## PROMPT
Will you return, word for word, only the lines from the top of the data below down to and including the one with "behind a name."?

## DATA PROVIDED
------------

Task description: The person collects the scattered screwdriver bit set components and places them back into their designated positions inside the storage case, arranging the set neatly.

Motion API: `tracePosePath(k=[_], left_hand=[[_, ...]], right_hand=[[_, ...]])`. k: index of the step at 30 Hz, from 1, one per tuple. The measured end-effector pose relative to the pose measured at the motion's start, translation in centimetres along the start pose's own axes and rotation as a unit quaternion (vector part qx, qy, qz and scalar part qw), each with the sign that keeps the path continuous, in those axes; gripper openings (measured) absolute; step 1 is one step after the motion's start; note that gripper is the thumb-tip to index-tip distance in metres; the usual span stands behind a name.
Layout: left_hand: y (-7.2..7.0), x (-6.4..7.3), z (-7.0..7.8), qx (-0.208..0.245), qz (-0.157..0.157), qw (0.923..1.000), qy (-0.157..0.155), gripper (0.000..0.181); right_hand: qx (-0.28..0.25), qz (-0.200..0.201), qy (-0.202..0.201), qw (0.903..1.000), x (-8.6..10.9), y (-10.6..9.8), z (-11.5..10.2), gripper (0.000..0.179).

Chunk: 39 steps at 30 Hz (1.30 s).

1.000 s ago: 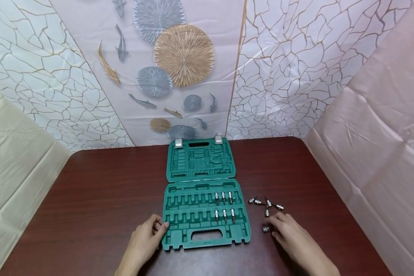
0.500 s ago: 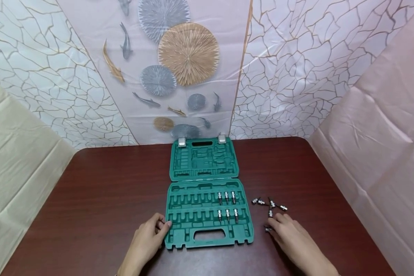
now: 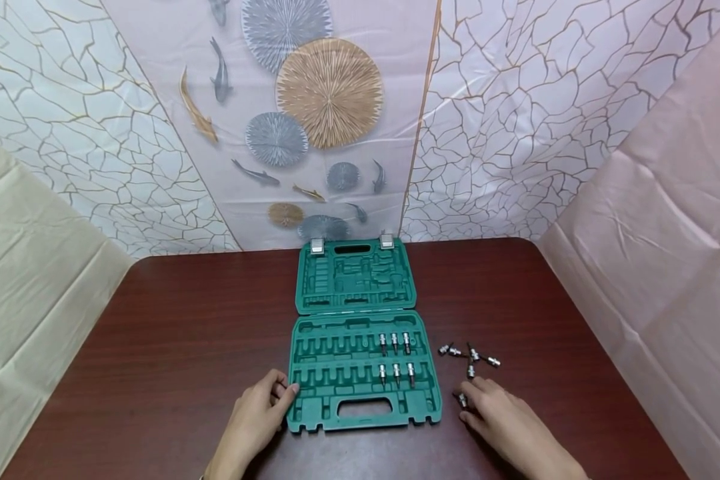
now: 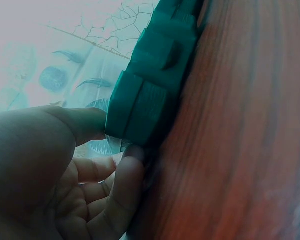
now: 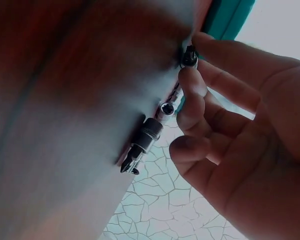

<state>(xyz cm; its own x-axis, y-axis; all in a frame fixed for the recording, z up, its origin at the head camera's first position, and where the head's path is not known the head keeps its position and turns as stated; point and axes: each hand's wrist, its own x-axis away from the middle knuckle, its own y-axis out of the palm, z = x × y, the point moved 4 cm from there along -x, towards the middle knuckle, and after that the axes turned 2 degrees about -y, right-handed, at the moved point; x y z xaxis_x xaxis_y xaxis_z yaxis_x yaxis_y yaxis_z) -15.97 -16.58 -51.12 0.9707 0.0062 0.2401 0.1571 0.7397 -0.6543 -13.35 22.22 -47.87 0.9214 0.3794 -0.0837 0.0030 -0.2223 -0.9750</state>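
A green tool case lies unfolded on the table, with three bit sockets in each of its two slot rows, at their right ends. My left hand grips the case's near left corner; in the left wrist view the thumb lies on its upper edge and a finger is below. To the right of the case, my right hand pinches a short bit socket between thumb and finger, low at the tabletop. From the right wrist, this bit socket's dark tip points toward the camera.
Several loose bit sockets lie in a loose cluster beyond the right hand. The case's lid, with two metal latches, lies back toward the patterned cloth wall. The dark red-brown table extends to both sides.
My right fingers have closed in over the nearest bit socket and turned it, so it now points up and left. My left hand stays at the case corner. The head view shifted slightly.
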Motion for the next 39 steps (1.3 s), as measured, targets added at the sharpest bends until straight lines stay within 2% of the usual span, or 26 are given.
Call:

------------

## ANSWER AREA
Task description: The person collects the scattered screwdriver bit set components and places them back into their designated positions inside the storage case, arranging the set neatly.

Motion API: `tracePosePath(k=[_], left_hand=[[_, ...]], right_hand=[[_, ...]])`. k: index of the step at 30 Hz, from 1, one per tuple. The measured end-effector pose relative to the pose measured at the motion's start, translation in centimetres along the start pose's own axes and rotation as a unit quaternion (vector part qx, qy, qz and scalar part qw), each with the sign that keeps the path continuous, in those axes; gripper openings (measured) absolute; step 1 is one step after the motion's start; note that gripper is the thumb-tip to index-tip distance in metres; the usual span stands behind a name.

The response is finished.